Há pouco mais de um ano no projeto, Beto Sato, jornalista e militante da comunidade de Lésbicas, Gays, Bissexuais e Transgêneros (LGBT), é um dos voluntários brasileiros: “Decidi participar porque a iniciativa não é tão invasiva como outras, além de ser uma ótima oportunidade para participar da luta contra a aids”.

Sato relata que, ao contar sobre sua participação, seus amigos tiveram um receio. “É um pouco do preconceito, mas isso acabou. Mesmo porque o iPrEx só aceita pessoas que não contraíram o vírus e, além disso, há um sigilo muito grande”.

Vale ressaltar que sua entrevista, para esta reportagem, só foi feita porque ele se dispôs a falar com a revista. “Ninguém do programa passou meus dados. Eu, como sou jornalista, fiquei sabendo da elaboração da reportagem e quis contar sobre minha experiência”, conta Sato, que não sofreu efeitos colaterais com os medicamentos.

Barreiras

Vencer o preconceito e a desinformação são os principais desafios do programa.

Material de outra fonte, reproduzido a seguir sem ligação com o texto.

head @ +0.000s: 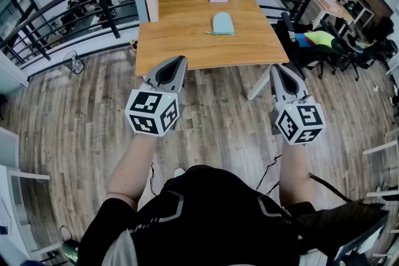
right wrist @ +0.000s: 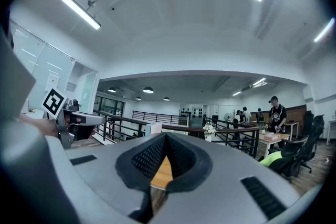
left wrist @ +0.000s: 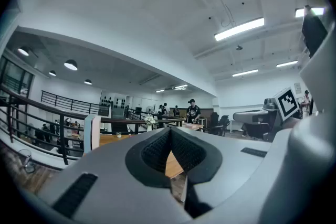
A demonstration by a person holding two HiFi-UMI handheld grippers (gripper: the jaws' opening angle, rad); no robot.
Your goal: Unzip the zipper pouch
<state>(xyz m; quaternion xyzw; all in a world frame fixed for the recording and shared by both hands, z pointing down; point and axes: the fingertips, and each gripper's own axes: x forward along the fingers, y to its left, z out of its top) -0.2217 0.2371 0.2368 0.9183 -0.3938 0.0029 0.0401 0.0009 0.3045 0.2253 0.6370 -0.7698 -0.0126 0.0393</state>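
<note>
1. Head view: the zipper pouch (head: 222,23) lies on the table (head: 187,40) at twelve o'clock, well apart from both grippers.
2. The left gripper (head: 179,61) and the right gripper (head: 275,68) are both clenched and empty.
3. Best to approach, open the jaws, then pin the pouch and pull its tab.

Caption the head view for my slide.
The pouch lies on the table; left gripper and right gripper, shut, held short of it.

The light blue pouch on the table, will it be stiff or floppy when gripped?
Probably soft and light: the pouch lies low, with a rounded outline. It likely slides on the smooth table, so pinning one end may help.
</note>
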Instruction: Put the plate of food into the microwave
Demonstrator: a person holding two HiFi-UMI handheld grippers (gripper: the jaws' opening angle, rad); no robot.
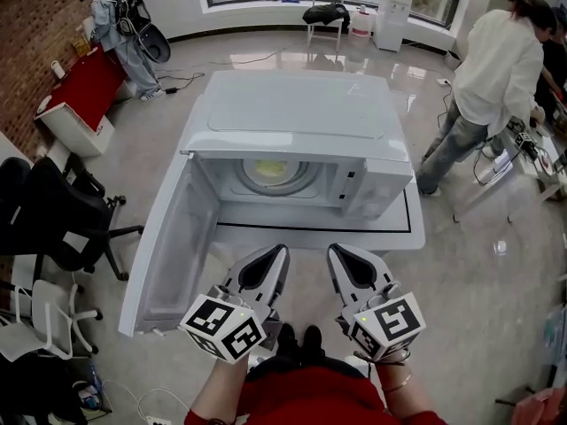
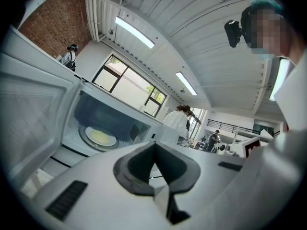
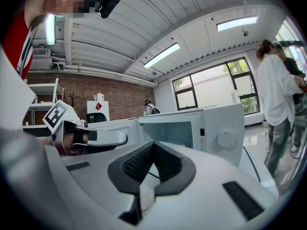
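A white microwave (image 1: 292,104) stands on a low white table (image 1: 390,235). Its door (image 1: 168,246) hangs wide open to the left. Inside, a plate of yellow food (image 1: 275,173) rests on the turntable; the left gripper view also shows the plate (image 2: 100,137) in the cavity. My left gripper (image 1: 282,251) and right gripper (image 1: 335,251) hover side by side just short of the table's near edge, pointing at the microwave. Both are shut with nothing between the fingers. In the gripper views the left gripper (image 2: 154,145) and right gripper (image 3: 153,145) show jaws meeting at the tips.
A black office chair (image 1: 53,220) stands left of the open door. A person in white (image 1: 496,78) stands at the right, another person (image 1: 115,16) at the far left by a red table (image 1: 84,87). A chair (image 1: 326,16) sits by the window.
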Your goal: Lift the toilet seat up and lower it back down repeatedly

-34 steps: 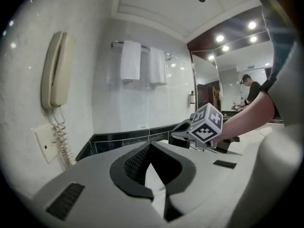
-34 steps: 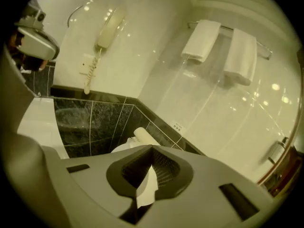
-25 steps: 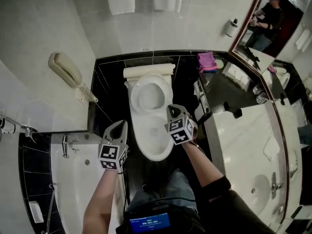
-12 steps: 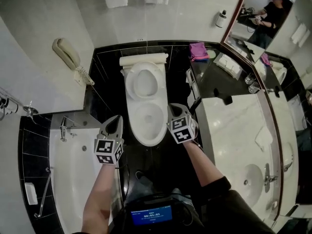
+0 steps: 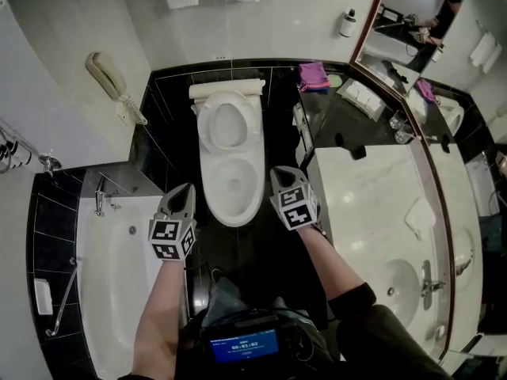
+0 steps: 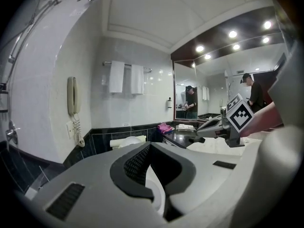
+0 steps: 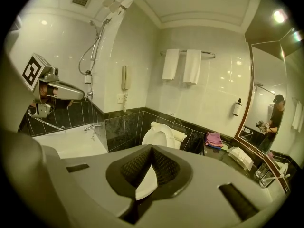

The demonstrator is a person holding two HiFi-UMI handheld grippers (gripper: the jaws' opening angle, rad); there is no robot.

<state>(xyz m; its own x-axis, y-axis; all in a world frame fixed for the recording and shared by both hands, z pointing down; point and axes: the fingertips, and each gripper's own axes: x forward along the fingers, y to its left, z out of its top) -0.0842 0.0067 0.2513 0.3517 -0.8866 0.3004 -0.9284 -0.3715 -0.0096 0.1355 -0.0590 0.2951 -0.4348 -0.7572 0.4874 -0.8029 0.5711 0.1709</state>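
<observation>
While upright before the cistern (image 5: 226,89), glossy white oval toilet seat (image 5: 204,127).

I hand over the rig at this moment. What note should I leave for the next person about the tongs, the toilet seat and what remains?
Left tongs: shut, empty, in the air to the left of the bowl.
Right tongs: shut, empty, to the right of the bowl. Neither touches the toilet.
Toilet seat: raised, standing upright at the back of the bowl.
Done: the seat is up; the number of finished cycles cannot be told.
Left: reach in, lower the seat, then go on lifting and lowering it.
</observation>
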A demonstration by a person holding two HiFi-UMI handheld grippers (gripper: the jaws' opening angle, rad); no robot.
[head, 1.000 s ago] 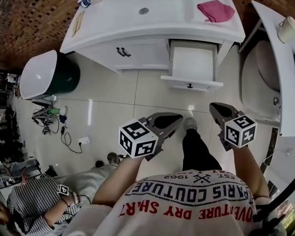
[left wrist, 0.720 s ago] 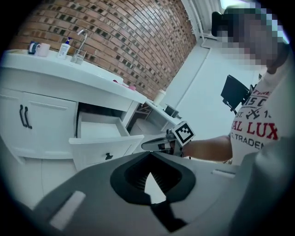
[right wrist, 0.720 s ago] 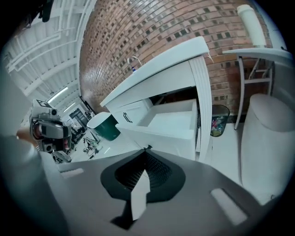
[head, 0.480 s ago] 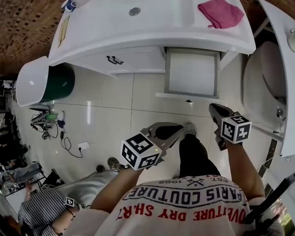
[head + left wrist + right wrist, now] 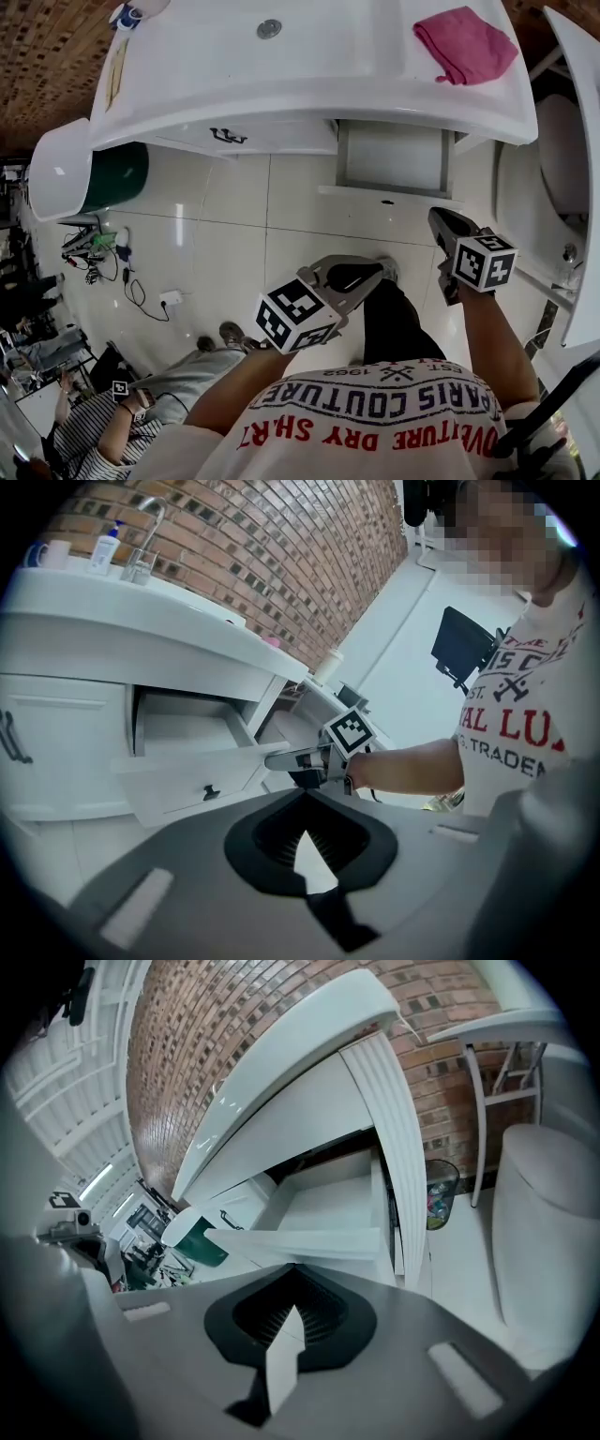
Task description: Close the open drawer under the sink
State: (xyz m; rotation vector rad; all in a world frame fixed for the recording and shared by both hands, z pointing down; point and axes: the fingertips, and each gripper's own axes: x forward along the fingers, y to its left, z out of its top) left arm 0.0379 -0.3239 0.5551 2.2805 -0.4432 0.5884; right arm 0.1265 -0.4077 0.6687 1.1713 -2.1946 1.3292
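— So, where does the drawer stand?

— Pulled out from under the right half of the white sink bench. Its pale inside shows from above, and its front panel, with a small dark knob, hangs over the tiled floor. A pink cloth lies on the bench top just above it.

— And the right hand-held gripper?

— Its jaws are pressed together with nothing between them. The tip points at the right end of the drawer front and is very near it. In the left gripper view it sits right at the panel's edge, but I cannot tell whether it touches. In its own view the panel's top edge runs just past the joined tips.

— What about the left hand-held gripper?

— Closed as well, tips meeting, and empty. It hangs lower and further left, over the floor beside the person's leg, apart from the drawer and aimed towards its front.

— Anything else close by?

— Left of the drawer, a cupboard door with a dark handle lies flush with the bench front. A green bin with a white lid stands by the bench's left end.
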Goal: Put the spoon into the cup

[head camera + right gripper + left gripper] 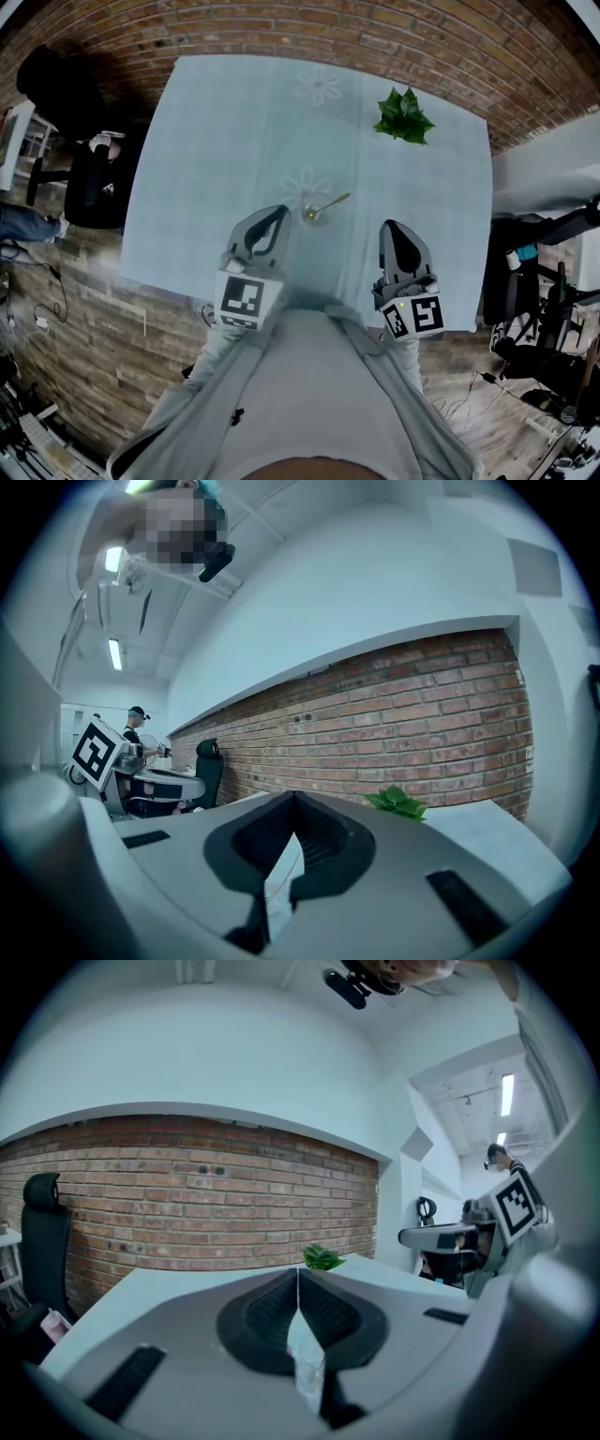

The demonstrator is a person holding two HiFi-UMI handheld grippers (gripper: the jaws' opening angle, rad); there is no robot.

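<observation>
Left gripper [277, 216] and right gripper [393, 228] both pressed together, empty, short of the glass cup [314, 216]. Spoon [333, 202] leaning in cup already. Judged light, stiff, slick; best pinched mid-handle.

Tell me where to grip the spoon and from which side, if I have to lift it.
Grip the spoon by the free end of its handle, which slants out of the cup toward the far right. Come from the right with the right gripper, now shut, so open it first, jaws across the thin handle. The bowl end seems to sit inside the cup.
</observation>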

“Poucos sabem o que é e como funcionam ensaios clínicos e desconhecem a seriedade e ética desses estudos [...]. Além disso, o HIV e a aids ainda estão ligados a fortes estigmas e preconceitos”, diz Ricardo Gambôa.

Para Edmilson Medeiros, “realizar um estudo direcionado exclusivamente à prevenção de uma doença sexualmente transmissível em homens que fazem sexo com homens, travestis e mulheres transexuais precisa vencer resistências de alguns setores conservadores em nível internacional e acadêmico”.


Obs: o iPrEx promoverá uma jornada de filmes e debates no mês de maio/2010, para discutir sobre o estudo e seus objetivos e sobre a ética das pesquisas com seres humanos, além de informar sobre HIV/Aids. Fique ligado que, em breve, daremos mais informações!

 

Qual medicamento?
O medicamento em teste no iPrEx é o Truvada, um composto de dois elementos (200 mg de emtricitabina e 300 mg de tenofovir). O Truvada é seguro, já aprovado para o tratamento do HIV nos EUA e na Europa. Testes realizados com macacos comprovam que uma dose diária de Truvada tomada previamente oferece resistência à infecção de um vírus semelhante ao HIV em 100% dos casos. Um outro estudo, feito na África, mostra que o tenofovir não prejudica a saúde de quem o toma.